Give back exactly the lines of the material below, starting with the line with "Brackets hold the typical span" and going on through the line with "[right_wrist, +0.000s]".

━━━━━ MATERIAL FOR THIS EXERCISE

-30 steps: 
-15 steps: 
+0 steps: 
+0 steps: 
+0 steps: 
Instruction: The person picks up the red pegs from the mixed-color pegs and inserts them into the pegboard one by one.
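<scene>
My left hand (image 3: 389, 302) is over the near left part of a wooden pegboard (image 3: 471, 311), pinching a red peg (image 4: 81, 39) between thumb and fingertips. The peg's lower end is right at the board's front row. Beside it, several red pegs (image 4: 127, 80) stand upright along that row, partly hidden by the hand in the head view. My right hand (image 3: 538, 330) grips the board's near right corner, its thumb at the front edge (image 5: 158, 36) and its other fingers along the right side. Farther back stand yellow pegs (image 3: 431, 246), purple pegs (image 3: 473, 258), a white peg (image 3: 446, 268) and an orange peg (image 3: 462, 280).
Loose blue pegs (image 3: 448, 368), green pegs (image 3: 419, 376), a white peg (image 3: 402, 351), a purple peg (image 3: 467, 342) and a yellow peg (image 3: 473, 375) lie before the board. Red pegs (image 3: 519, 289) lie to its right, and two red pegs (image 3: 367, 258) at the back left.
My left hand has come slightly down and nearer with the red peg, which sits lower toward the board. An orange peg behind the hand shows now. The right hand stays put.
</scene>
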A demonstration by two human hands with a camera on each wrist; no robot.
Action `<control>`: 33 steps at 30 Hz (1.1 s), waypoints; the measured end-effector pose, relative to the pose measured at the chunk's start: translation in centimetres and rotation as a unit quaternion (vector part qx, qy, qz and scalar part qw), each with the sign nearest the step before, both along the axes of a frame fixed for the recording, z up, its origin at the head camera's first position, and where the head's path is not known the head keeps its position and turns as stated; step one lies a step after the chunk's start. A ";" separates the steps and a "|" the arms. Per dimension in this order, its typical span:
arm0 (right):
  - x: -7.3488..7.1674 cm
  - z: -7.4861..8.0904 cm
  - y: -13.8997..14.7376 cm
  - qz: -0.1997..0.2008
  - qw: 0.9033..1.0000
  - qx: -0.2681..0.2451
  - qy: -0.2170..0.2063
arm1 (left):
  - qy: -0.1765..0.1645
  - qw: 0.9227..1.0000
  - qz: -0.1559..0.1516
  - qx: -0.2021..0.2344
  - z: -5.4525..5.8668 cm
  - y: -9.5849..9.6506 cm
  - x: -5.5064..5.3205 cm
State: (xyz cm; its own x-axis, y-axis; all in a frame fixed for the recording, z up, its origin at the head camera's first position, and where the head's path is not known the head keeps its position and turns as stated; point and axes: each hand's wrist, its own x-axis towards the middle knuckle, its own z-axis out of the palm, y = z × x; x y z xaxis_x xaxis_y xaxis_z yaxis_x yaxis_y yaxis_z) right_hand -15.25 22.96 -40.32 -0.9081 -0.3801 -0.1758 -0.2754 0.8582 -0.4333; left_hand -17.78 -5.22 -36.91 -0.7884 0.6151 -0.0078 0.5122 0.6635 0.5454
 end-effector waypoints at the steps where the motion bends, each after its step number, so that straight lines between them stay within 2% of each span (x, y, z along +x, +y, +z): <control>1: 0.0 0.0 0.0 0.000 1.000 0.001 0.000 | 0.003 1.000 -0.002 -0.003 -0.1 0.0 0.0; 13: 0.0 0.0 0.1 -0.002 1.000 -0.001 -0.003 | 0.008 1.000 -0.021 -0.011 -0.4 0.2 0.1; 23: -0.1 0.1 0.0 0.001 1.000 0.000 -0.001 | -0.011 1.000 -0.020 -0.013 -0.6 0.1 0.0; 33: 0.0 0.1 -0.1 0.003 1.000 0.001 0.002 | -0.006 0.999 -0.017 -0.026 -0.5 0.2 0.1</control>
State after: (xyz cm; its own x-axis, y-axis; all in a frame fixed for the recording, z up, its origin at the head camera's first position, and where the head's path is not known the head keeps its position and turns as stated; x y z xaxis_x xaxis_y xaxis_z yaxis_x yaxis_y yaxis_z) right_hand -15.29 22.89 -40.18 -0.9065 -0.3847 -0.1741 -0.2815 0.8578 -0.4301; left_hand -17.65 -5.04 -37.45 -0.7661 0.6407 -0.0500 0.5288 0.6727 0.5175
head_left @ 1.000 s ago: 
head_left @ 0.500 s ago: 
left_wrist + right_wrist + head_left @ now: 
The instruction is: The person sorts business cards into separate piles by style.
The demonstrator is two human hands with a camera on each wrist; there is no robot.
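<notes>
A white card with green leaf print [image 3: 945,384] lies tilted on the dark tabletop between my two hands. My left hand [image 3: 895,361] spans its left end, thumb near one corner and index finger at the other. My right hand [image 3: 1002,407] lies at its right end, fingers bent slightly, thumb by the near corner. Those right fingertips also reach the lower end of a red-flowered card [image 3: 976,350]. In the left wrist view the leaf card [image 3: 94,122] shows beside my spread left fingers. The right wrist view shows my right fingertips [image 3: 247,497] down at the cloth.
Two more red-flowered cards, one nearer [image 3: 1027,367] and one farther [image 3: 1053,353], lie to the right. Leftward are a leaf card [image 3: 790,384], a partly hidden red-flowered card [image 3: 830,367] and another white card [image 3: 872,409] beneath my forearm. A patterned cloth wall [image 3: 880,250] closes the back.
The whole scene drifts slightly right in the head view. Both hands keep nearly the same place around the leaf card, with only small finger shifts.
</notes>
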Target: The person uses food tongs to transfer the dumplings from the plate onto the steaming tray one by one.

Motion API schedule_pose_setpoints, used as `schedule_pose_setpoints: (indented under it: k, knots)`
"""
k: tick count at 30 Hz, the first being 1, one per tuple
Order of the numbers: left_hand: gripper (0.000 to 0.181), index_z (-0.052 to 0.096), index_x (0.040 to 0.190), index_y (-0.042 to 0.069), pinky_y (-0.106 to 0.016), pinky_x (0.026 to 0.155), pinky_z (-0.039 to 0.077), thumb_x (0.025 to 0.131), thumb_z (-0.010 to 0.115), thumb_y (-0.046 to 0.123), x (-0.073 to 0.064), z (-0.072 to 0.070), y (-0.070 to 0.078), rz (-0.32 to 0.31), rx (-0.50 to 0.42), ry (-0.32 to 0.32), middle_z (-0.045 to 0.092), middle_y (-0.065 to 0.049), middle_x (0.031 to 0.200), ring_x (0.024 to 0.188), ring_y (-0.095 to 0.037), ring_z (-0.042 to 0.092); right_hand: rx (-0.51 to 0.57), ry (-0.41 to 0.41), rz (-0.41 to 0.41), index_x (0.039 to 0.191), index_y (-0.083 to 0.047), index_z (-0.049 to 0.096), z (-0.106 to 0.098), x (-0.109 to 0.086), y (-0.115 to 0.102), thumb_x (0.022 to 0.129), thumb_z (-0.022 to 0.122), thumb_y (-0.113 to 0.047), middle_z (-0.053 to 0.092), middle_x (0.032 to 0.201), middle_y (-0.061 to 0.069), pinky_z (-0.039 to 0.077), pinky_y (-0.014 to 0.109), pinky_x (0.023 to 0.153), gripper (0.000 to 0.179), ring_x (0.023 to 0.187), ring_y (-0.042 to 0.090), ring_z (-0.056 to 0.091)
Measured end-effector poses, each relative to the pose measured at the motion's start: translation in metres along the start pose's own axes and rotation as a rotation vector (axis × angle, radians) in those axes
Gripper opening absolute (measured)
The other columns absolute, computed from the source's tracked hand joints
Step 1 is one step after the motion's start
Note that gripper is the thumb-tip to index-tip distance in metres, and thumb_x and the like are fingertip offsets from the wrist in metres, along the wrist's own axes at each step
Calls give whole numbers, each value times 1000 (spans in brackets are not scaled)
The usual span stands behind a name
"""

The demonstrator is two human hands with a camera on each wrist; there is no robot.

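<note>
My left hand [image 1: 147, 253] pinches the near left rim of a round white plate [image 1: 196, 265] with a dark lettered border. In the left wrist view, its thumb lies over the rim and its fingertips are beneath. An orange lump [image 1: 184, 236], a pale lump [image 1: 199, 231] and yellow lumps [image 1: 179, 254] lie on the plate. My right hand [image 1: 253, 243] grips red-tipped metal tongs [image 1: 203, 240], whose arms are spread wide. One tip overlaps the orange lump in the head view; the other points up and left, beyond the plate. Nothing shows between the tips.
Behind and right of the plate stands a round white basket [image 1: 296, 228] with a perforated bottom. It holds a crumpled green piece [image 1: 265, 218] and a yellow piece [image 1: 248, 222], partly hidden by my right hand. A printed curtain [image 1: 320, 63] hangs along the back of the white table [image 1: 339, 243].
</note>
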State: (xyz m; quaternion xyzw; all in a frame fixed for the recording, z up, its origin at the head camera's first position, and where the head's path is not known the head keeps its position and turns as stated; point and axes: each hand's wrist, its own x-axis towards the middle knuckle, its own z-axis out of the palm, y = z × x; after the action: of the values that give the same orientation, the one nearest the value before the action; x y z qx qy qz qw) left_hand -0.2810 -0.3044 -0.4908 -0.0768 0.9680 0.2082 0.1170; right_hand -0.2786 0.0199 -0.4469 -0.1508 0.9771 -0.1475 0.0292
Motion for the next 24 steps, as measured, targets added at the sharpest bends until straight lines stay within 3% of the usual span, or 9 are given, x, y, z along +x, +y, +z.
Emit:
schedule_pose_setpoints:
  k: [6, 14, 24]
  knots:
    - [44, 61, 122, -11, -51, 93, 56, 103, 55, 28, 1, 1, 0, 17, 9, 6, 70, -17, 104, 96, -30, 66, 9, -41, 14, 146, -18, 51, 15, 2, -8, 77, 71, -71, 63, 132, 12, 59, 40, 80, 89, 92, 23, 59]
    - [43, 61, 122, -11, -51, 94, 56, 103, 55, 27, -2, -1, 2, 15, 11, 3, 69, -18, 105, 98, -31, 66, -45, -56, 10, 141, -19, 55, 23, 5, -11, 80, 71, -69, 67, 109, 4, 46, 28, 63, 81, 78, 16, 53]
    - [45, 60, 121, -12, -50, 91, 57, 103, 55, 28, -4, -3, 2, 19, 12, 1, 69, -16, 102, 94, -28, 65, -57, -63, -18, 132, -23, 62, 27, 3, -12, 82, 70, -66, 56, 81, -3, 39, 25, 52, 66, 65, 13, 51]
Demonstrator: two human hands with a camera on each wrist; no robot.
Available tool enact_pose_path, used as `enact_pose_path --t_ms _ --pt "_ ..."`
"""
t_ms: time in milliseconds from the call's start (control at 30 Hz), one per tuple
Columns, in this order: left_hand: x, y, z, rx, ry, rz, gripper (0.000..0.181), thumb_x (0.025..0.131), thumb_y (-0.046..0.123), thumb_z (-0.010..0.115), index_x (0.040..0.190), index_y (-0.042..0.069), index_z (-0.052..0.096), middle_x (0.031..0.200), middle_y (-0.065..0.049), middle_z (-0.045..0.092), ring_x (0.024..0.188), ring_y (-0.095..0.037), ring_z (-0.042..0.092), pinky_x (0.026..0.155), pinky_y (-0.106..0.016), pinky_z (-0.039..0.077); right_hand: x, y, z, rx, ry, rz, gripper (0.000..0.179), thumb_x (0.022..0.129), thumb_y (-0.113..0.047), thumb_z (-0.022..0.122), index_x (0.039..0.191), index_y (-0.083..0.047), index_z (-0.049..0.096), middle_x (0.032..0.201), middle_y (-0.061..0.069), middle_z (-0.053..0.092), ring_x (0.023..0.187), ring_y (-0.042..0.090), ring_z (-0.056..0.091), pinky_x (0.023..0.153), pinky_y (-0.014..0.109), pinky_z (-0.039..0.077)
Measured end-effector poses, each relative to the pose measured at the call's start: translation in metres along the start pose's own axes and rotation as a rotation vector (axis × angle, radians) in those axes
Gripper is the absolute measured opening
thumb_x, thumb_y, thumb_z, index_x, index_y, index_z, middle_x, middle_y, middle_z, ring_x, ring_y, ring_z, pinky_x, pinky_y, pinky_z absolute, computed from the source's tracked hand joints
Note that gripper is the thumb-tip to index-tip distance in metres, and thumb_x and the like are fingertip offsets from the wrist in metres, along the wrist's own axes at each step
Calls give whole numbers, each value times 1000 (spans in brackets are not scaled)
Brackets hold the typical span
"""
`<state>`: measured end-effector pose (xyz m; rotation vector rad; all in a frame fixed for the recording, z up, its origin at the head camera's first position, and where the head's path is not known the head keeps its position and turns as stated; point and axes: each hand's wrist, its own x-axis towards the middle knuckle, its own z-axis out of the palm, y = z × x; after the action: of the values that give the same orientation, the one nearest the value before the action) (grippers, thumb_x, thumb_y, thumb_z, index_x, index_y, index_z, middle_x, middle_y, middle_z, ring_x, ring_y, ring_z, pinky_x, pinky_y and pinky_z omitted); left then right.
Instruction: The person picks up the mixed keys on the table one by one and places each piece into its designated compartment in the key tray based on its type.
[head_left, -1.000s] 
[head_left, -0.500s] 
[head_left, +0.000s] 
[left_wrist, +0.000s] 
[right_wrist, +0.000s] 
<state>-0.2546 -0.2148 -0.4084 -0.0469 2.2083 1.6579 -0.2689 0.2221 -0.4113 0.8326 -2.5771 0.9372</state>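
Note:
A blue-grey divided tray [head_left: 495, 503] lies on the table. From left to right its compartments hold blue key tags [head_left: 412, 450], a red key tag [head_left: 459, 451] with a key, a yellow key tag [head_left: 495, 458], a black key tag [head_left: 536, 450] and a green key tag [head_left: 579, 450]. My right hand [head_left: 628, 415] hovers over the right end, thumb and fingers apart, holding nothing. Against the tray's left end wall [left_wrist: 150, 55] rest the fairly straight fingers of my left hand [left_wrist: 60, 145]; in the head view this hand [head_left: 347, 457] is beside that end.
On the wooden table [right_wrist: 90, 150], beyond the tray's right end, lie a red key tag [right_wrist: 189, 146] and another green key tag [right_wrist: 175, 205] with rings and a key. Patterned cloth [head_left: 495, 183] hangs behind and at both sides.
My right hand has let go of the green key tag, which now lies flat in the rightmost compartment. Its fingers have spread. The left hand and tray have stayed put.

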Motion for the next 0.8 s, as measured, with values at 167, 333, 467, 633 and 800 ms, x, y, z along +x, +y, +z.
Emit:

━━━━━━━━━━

▶ _REPLY TO THE TASK_
Brackets hold the typical span
"""
`<state>`: measured end-effector pose (xyz m; rotation vector rad; all in a frame fixed for the recording, z up, its origin at the head camera's first position, and where the head's path is not known the head keeps its position and turns as stated; point and axes: each hand's wrist, its own x-axis towards the middle knuckle, its own z-axis out of the palm, y = z × x; after the action: of the values that give the same orientation, the one nearest the value before the action) (grippers, thumb_x, thumb_y, thumb_z, index_x, index_y, index_z, middle_x, middle_y, middle_z, ring_x, ring_y, ring_z, pinky_x, pinky_y and pinky_z omitted); left then right.
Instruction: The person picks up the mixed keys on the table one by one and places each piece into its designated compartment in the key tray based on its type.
[head_left, -1.000s] 
[head_left, -0.500s] 
[head_left, +0.000s] 
[left_wrist, +0.000s] 
[right_wrist, +0.000s] 

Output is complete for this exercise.